_PROBLEM DESCRIPTION:_ I'd like an exact copy of every line from the start of the entries below through the line containing "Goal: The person", please.

_STUDY MATERIAL:_
———

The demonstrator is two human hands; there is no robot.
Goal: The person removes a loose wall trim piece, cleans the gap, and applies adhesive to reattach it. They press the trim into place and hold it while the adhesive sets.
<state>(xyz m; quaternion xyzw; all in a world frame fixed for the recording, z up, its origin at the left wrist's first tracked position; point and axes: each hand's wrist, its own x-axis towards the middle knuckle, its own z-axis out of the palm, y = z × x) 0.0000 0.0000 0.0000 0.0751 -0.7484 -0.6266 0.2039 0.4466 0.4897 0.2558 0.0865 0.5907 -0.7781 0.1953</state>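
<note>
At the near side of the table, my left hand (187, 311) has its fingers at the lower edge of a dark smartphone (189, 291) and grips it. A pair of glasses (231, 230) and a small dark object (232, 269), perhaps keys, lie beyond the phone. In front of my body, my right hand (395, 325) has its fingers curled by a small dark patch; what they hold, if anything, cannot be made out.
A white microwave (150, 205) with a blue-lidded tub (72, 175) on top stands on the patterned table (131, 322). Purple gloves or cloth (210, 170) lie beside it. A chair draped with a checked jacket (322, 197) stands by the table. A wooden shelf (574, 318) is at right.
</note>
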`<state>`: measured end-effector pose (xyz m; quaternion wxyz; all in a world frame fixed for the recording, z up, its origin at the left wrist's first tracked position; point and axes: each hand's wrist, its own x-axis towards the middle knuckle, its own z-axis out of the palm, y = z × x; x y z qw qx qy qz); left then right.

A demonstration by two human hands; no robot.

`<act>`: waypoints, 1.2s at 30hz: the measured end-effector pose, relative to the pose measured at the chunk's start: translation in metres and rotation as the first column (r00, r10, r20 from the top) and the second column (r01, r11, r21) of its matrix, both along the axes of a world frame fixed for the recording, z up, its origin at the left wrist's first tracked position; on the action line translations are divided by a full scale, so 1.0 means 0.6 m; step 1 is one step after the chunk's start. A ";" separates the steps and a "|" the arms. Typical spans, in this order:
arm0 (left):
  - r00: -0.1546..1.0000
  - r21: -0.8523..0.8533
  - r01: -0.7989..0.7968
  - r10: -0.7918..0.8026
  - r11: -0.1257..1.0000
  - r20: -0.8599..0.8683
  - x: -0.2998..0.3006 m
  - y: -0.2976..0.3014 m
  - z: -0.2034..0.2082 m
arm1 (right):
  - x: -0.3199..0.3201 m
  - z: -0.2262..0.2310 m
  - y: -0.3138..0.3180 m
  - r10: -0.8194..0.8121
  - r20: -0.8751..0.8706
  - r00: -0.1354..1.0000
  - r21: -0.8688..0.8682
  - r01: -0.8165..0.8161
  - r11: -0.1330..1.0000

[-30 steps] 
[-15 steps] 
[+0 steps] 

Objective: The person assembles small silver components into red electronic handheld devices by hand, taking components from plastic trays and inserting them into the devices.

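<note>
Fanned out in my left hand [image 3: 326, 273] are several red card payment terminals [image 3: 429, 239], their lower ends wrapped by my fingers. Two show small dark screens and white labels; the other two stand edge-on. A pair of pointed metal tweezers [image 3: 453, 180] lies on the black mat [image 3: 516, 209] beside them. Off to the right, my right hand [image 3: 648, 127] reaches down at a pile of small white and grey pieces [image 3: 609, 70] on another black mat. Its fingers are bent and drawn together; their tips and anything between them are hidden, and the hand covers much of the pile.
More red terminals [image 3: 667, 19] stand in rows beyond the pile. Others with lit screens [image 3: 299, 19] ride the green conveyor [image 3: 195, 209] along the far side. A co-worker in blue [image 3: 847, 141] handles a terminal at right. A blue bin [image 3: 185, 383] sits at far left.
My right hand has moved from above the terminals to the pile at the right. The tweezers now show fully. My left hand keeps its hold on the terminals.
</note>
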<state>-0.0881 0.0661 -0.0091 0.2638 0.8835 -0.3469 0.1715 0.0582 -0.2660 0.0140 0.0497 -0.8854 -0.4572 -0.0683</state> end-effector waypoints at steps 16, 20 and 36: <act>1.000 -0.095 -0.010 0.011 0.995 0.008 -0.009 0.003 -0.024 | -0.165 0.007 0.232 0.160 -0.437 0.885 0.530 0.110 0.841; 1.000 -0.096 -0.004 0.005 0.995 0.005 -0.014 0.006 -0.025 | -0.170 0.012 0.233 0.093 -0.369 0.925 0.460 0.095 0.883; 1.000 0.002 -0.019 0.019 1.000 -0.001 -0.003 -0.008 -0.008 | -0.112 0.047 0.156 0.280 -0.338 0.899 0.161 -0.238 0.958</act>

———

_WRITTEN RESPONSE:_
The demonstrator is two human hands; there is no robot.
Goal: The person removes a loose wall trim piece, cleans the gap, and applies adhesive to reattach it. They press the trim into place and hold it while the adhesive sets.

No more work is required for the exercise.